Theodore Roosevelt, a prominent American businessman, promoted a public relations image of being a trust buster, facing political pressure to act against trusts. However, Roosevelt was not a trust buster, as he held a consistent position that there was a power larger than the power of even the biggest. The trust-busting movement began in 1904 with the Supreme Court’s decision in Northern Securities Co. v. U.S. to break up a railroad trust. Over 40 antitrust lawsuits were filed during Roosevelt’s trust busting campaigns.
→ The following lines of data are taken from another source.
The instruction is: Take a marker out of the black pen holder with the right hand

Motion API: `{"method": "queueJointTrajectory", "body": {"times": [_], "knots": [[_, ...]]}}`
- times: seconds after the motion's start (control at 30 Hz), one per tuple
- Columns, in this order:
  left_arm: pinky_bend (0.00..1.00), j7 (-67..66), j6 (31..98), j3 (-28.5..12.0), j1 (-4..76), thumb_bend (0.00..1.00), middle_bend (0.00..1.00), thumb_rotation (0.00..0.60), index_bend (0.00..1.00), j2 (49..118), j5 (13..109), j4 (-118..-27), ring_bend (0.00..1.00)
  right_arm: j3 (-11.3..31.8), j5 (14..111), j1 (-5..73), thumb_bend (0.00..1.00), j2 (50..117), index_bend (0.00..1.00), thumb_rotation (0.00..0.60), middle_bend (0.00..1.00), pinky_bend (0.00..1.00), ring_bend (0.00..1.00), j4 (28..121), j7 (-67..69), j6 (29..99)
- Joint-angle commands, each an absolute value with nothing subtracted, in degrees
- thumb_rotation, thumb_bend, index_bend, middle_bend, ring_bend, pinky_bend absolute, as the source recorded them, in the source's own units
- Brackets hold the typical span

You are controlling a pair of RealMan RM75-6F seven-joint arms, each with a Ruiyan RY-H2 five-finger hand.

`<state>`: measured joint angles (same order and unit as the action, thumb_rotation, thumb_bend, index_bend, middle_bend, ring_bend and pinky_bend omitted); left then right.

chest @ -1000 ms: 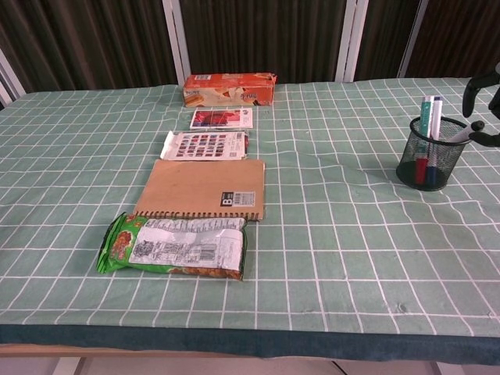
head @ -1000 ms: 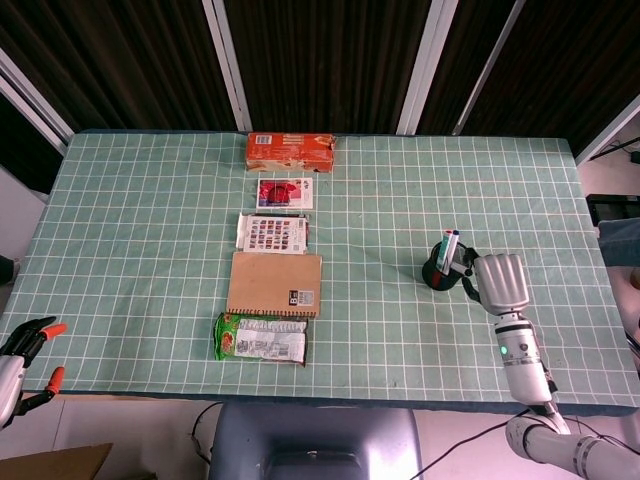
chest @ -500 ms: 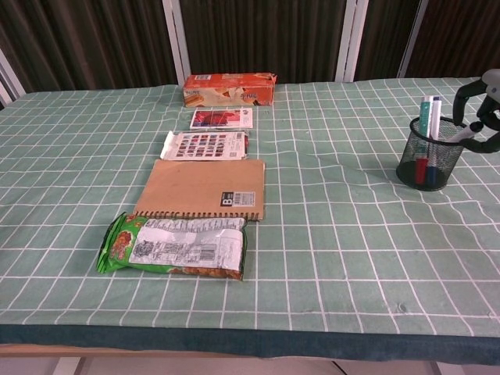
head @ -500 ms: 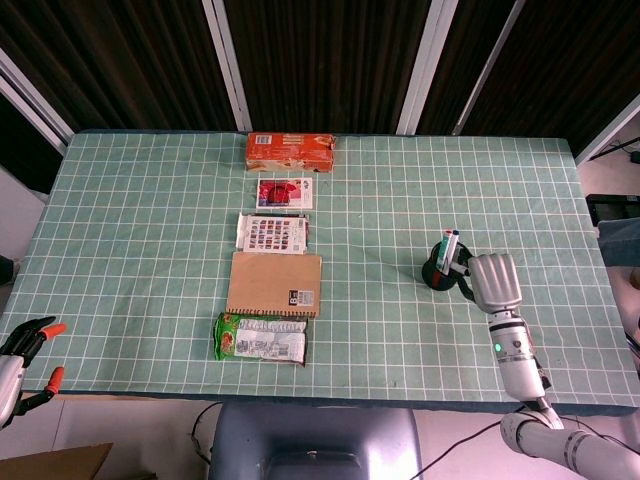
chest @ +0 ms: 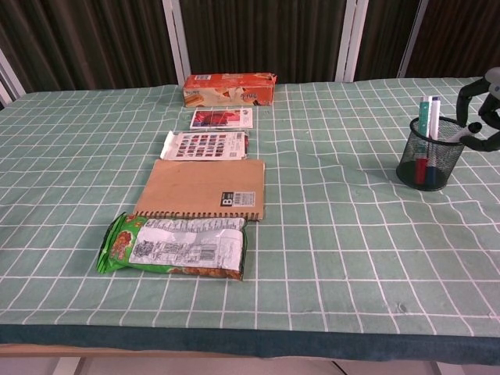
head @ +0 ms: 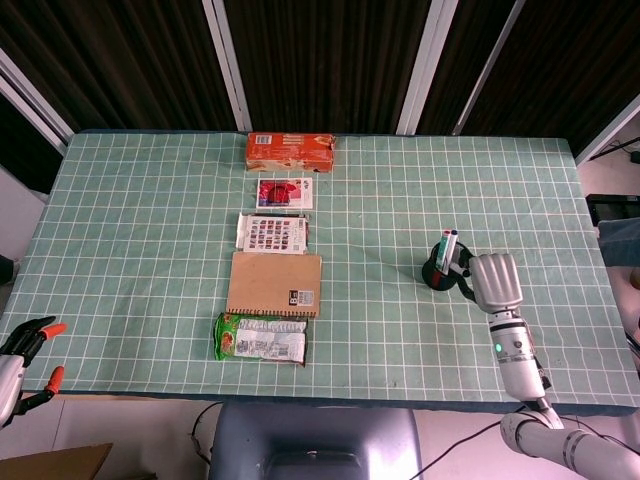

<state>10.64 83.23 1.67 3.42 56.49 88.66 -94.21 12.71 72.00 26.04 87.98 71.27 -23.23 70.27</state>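
Observation:
The black mesh pen holder (head: 439,276) (chest: 426,161) stands on the right part of the table. Two markers (chest: 428,117) stand upright in it, and a third marker (chest: 459,134) leans toward the right rim. My right hand (head: 495,279) sits just right of the holder. Its fingers (chest: 472,94) arch apart over the holder's right rim, around the leaning marker's end, with nothing pinched that I can see. My left hand (head: 26,345) hangs off the table's near left corner, fingers apart and holding nothing.
A row of items runs down the table's middle: an orange box (head: 290,151), a red card (head: 284,193), a printed sheet (head: 272,234), a brown notebook (head: 275,284) and a green snack bag (head: 260,337). The green grid mat (head: 150,220) covers the table.
Over the last second my right hand drew in closer to the holder, its fingers now arching over the right rim. In the last half second it hardly moved. The left hand stayed still.

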Motion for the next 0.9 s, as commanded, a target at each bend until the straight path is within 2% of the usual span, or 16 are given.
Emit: {"method": "queueJointTrajectory", "body": {"times": [0.03, 0.6, 0.9], "knots": [[0.37, 10.56, 83.17, 1.67, 3.43, 0.44, 0.12, 0.6, 0.23, 56.48, 88.64, -94.25, 0.1, 12.66, 71.95, 26.01, 0.54, 87.94, 0.66, 0.6, 1.0, 1.0, 1.0, 71.2, -23.04, 70.34], [0.37, 10.45, 83.1, 1.61, 3.44, 0.44, 0.12, 0.6, 0.23, 56.48, 88.55, -94.29, 0.1, 12.51, 72.04, 25.68, 0.81, 87.58, 0.74, 0.6, 1.0, 1.0, 1.0, 71.4, -22.25, 71.94], [0.37, 10.29, 82.95, 1.56, 3.51, 0.44, 0.12, 0.6, 0.23, 56.49, 88.46, -94.35, 0.1, 12.76, 72.24, 25.48, 0.86, 87.1, 0.77, 0.6, 1.0, 1.0, 1.0, 72.07, -21.87, 73.07]]}}
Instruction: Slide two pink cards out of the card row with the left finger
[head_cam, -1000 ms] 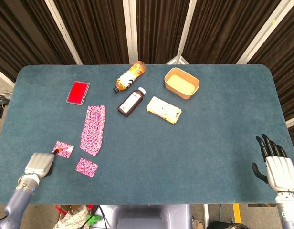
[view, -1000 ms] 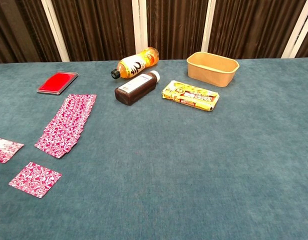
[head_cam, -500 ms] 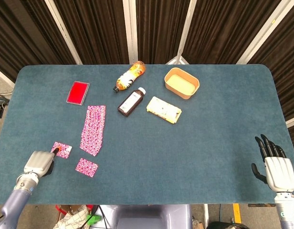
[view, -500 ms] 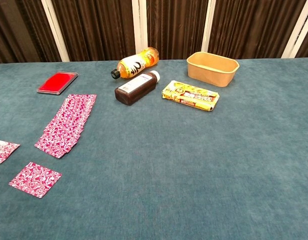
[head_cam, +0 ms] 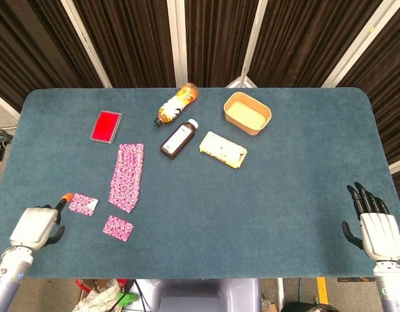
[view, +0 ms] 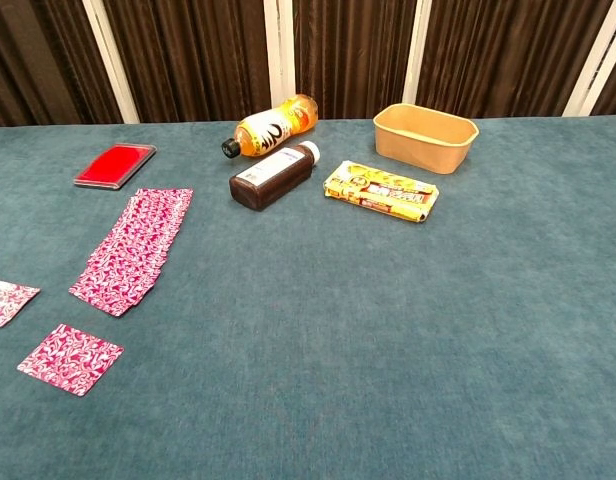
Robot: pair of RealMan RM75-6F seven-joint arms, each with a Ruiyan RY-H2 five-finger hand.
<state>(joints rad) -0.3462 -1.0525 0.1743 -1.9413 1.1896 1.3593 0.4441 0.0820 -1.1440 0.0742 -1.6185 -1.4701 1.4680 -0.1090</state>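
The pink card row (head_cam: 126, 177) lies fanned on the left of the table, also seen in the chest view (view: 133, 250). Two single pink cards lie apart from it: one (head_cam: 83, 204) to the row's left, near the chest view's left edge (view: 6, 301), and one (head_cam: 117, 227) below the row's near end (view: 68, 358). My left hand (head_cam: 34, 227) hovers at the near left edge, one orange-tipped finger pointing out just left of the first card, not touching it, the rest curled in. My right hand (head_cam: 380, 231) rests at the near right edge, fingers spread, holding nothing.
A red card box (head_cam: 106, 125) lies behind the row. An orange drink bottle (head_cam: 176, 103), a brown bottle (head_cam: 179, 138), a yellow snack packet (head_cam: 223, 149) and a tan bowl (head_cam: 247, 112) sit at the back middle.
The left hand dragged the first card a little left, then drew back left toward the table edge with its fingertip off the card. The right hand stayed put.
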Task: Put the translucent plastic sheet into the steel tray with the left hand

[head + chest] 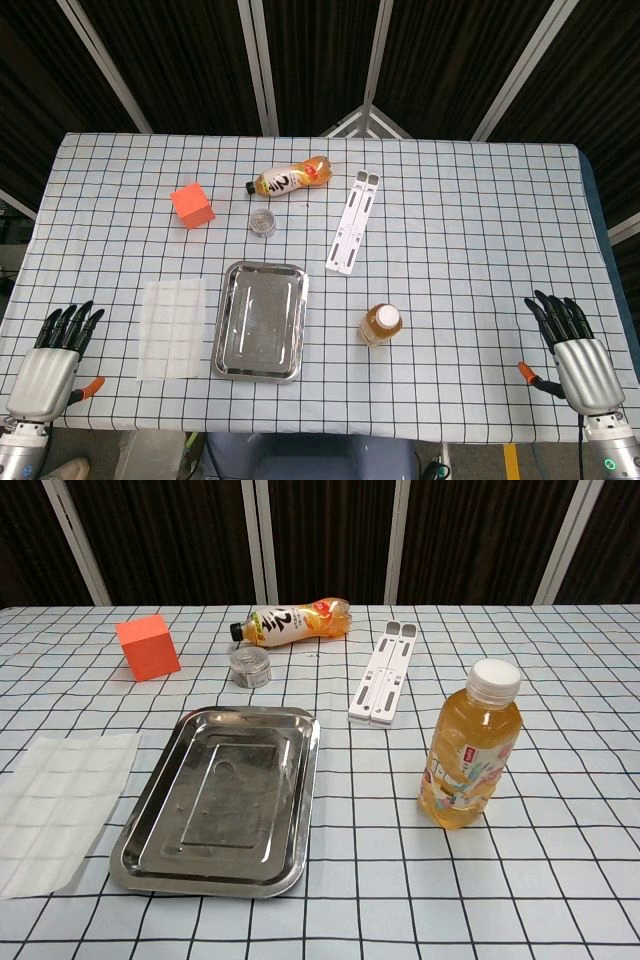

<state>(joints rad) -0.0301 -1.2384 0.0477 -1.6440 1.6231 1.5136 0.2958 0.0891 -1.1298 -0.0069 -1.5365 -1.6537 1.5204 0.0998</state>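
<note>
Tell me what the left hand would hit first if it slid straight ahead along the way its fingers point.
Probably nothing: the left hand points up the table's left edge, passing left of the translucent plastic sheet. That strip of checked tablecloth looks free; the orange cube lies further right. Depth is uncertain.

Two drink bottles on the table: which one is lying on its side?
The far bottle beside the orange cube lies on its side; the white-capped bottle right of the steel tray stands upright.
</note>
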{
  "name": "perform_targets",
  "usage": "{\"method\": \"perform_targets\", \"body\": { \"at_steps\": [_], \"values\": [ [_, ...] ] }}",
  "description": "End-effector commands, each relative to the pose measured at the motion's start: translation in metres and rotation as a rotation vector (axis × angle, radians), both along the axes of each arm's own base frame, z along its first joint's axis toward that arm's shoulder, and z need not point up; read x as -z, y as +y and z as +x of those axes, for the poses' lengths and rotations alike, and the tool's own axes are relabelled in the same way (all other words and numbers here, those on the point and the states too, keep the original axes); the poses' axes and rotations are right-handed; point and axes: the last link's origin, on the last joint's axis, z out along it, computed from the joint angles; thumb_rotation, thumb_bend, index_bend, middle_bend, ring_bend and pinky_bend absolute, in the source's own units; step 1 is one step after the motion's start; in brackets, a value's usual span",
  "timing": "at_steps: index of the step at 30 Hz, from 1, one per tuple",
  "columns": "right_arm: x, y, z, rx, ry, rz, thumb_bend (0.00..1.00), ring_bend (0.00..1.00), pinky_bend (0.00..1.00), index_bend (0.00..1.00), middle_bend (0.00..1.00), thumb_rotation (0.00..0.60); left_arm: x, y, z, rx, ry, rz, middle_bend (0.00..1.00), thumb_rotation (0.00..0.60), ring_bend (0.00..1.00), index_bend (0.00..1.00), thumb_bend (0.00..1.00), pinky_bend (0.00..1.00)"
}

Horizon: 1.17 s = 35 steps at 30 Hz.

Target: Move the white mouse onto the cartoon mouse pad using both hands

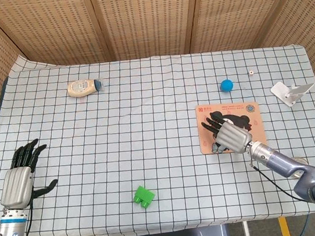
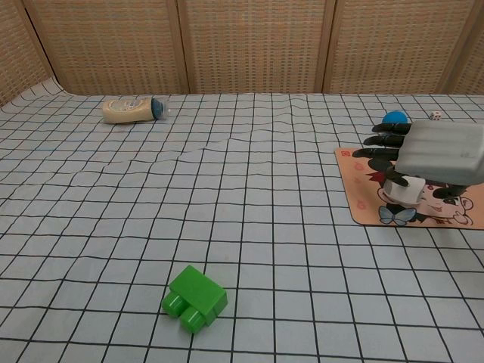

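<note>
The white mouse (image 2: 402,193) lies on the cartoon mouse pad (image 2: 363,209), toward the pad's near left part, and only a sliver of it shows in the chest view beneath the right hand (image 2: 431,155). In the head view the mouse is hidden under that hand (image 1: 229,136). The right hand hovers directly over the mouse with its dark fingers (image 2: 382,141) stretched out and spread apart, pointing toward the left edge of the pad; whether the palm or thumb touches the mouse cannot be told, and the fingers do not wrap around it. The pad (image 1: 202,113) is a peach-coloured rectangle printed with a cartoon face, lying flat on the checked cloth that covers the surface (image 1: 147,125).

The left hand (image 1: 19,183) rests far off at the near left edge of the surface, fingers splayed and holding nothing.

Just beyond the pad sits a blue ball (image 1: 226,85), and farther right a small die (image 1: 251,72). A white stand (image 1: 288,92) sits near the right edge. A green toy brick (image 2: 194,299) lies near the front, well apart from the pad. A squeeze bottle (image 1: 83,87) lies on its side at the far left.
</note>
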Motion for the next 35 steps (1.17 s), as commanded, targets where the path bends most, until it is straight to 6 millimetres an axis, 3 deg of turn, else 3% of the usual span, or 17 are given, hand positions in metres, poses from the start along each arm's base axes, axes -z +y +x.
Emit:
{"method": "perform_targets", "body": {
  "at_steps": [1, 9, 14, 23, 30, 35],
  "values": [
    [-0.003, 0.008, 0.0, 0.019, -0.047, 0.003, 0.37, 0.0, 0.0, 0.49, 0.06, 0.6, -0.001, 0.0, 0.0, 0.001, -0.002, 0.002, 0.0, 0.6, 0.0, 0.14, 0.19, 0.0],
    [-0.017, 0.045, 0.013, 0.03, -0.299, -0.002, 0.35, 0.0, 0.0, 0.44, 0.06, 0.6, -0.006, 0.0, 0.001, 0.004, -0.011, 0.026, 0.0, 0.6, 0.0, 0.14, 0.19, 0.0],
    [-0.03, 0.065, 0.016, 0.111, -0.511, -0.068, 0.3, 0.0, 0.0, 0.32, 0.05, 0.6, -0.01, 0.0, -0.003, 0.001, 0.012, 0.029, 0.0, 0.6, 0.0, 0.14, 0.19, 0.0],
    [-0.053, 0.092, -0.008, 0.315, -0.856, -0.166, 0.25, 0.0, 0.0, 0.17, 0.0, 0.6, -0.006, -0.005, -0.013, -0.008, 0.106, 0.003, 0.0, 0.6, 0.0, 0.08, 0.19, 0.0],
    [-0.069, 0.099, -0.026, 0.419, -0.985, -0.22, 0.21, 0.0, 0.0, 0.05, 0.0, 0.6, -0.001, -0.005, -0.026, -0.022, 0.181, -0.021, 0.0, 0.6, 0.0, 0.01, 0.15, 0.0],
    [-0.072, 0.105, -0.033, 0.434, -1.045, -0.219, 0.21, 0.0, 0.0, 0.03, 0.0, 0.6, 0.002, -0.005, -0.033, -0.037, 0.21, -0.027, 0.0, 0.6, 0.0, 0.0, 0.15, 0.0]
  ]
}}
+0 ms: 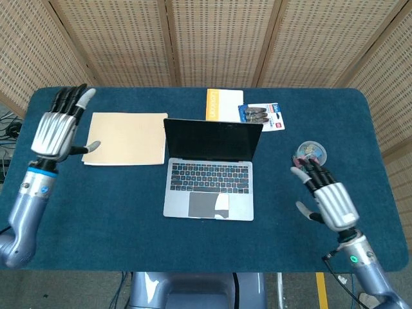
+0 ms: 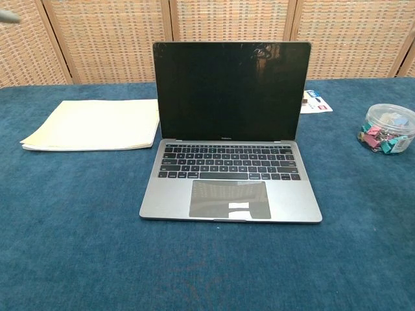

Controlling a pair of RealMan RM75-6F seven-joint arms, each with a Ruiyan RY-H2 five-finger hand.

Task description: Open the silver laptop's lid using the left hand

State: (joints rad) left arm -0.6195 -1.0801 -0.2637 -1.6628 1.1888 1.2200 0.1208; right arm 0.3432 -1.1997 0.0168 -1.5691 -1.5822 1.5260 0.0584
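The silver laptop [image 1: 211, 168] stands mid-worktop with its lid already upright, so the task looks done; the left hand [image 1: 56, 131], fingers spread and empty near the left edge, and the equally empty, spread right hand [image 1: 328, 196] should simply keep clear.

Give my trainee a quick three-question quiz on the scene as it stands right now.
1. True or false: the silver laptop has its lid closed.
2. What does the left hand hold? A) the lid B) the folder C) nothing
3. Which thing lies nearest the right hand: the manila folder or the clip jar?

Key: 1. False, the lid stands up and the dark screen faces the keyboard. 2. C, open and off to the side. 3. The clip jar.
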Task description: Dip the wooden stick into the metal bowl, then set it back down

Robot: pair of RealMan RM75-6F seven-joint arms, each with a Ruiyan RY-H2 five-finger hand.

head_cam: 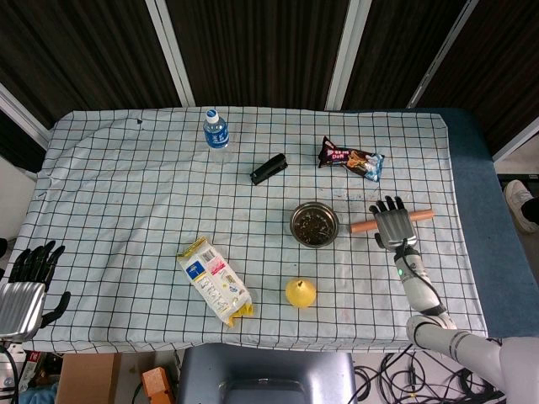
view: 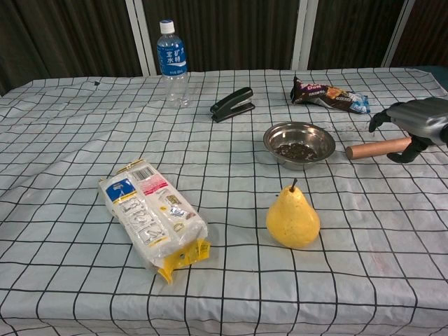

The history of union busting in the United States dates back to the Industrial Revolution in the 19th century. Roosevelt managed to build a platform for election in his own right and resurrected the nearly defunct Sherman Antitrust Act in 1902. He followed the idea of rules of reason, which was the policy of busting bad trusts, leaving good ones alone.

William Howard Taft, another trust buster, was even more aggressive in his use of the Sherman Antitrust Act. During his four years in office, Taft launched more antitrust cases than Roosevelt had done in his seven and one-half years in office. Trust busting and the handling of monopolies dominated the election of 1912.

Theodore Roosevelt’s trust-busting activities impacted his image leading up to the 1904 presidential election. The deterioration of bipartisanship in the political arena and the impeachment of a president caught in a sex have brought further blows to our sense of trust.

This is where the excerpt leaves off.